Для мальчишки моего поколения ферма означала приключение. Она символизировала романтику, как индейский вигвам. Здесь столько неожиданного: и злая овчарка — попробуй-ка не испугайся ее, и скирда сена, с которой можно съехать, а не можешь — значит, трус.
Вокруг не было ни души.
Я отворил ворота и вошел. Прямо передо мной стояла большая скирда, вдоль нее маняще поднималась лестница. Я втянул голову в плечи и, мягко ступая и оглядываясь по сторонам, начал осмотр местности. Скирда была старая, половину сена уже срезали. Но съехать с нее все равно можно, еще как! Особым желанием прокатиться я не горел, но деваться некуда — так можно и уважение к себе потерять. Мне вдруг почудилось, что на меня смотрит вся школа, я ощутил легкий озноб. Захотелось с этим катанием поскорее разделаться, и я упустил из виду, что опытные в этом деле люди никогда не забывали об одной практической предосторожности, ничуть не унизительной: подстелить солому, чтобы смягчить падение. Соломы вокруг было навалом, но я пренебрег ею, слишком торопился.

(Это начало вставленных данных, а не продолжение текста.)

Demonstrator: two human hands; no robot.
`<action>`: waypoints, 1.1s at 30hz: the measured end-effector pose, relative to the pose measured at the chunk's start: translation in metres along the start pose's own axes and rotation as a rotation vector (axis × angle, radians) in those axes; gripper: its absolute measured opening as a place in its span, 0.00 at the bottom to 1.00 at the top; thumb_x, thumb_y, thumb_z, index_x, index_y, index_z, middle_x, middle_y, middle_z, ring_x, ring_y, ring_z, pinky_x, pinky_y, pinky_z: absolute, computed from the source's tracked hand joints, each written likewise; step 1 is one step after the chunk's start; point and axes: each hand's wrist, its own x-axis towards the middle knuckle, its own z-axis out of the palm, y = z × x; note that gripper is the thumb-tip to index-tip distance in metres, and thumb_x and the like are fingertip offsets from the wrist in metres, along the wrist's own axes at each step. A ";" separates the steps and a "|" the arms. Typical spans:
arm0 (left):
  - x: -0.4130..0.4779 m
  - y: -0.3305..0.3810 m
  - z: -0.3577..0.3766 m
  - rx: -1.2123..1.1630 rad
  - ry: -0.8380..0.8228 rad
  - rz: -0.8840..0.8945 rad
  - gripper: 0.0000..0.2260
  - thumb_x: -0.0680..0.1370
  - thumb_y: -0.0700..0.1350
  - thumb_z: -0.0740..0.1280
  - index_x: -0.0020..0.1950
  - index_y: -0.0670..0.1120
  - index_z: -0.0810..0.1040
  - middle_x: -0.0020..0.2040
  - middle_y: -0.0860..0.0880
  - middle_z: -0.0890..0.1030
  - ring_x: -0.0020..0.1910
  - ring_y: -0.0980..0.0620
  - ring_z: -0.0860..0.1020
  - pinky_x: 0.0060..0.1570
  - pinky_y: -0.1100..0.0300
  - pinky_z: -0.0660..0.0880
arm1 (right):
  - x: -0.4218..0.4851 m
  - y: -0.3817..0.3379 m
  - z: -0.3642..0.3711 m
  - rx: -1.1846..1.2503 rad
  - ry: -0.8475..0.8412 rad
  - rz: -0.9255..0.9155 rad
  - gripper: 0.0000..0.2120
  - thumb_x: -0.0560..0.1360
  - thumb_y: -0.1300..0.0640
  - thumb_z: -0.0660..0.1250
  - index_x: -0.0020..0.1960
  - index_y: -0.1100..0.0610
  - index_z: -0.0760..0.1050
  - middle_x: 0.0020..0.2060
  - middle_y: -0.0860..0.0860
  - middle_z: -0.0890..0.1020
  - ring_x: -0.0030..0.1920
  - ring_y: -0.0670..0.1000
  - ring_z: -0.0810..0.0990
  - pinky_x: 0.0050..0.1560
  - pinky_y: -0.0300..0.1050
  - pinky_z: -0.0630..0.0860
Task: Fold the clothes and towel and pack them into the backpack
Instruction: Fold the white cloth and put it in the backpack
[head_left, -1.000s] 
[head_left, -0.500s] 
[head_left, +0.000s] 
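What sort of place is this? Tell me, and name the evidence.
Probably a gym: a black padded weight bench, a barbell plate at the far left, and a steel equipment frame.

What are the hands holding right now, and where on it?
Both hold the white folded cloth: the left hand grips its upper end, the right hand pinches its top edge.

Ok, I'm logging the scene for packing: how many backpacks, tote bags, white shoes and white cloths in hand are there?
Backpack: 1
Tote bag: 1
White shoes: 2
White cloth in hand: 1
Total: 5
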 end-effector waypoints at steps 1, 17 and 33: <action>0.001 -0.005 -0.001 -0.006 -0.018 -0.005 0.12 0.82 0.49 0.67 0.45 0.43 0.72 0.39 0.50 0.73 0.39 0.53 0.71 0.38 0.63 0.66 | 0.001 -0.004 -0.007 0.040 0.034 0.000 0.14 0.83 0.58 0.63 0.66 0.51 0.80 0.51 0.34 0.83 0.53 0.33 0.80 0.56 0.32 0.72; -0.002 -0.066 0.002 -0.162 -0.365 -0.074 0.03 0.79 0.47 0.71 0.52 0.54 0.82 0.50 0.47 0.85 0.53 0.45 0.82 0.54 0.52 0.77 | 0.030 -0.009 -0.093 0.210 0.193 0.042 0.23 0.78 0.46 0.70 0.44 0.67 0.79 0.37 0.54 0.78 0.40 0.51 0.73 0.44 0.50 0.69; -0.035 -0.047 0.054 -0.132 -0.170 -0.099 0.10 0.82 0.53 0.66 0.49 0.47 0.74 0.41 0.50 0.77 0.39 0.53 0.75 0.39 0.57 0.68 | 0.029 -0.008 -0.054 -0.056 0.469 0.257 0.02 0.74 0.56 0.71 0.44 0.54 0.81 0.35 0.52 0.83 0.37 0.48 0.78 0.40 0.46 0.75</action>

Дикий прыжок по воздуху, почти полет, оказался восхитительным: меня обдало волной прохлады; я, конечно, почитатель жары, но временами отдохнуть от нее тоже не грех — тут все логично. Я уже собрался прокатиться еще несколько раз, как вдруг бац! — колено мое столкнулось с чем-то твердым. Это, как потом выяснилось, был чурбан для колки дров, он стоял под стогом, укрытый соломой; но в ту секунду мне было не до размышлений, я застонал — из длинной ссадины ниже колена засочилась кровь. Блеснула мысль о судьбе Дженкинса и Строуда. Что у меня: перелом ноги или сотрясение мозга?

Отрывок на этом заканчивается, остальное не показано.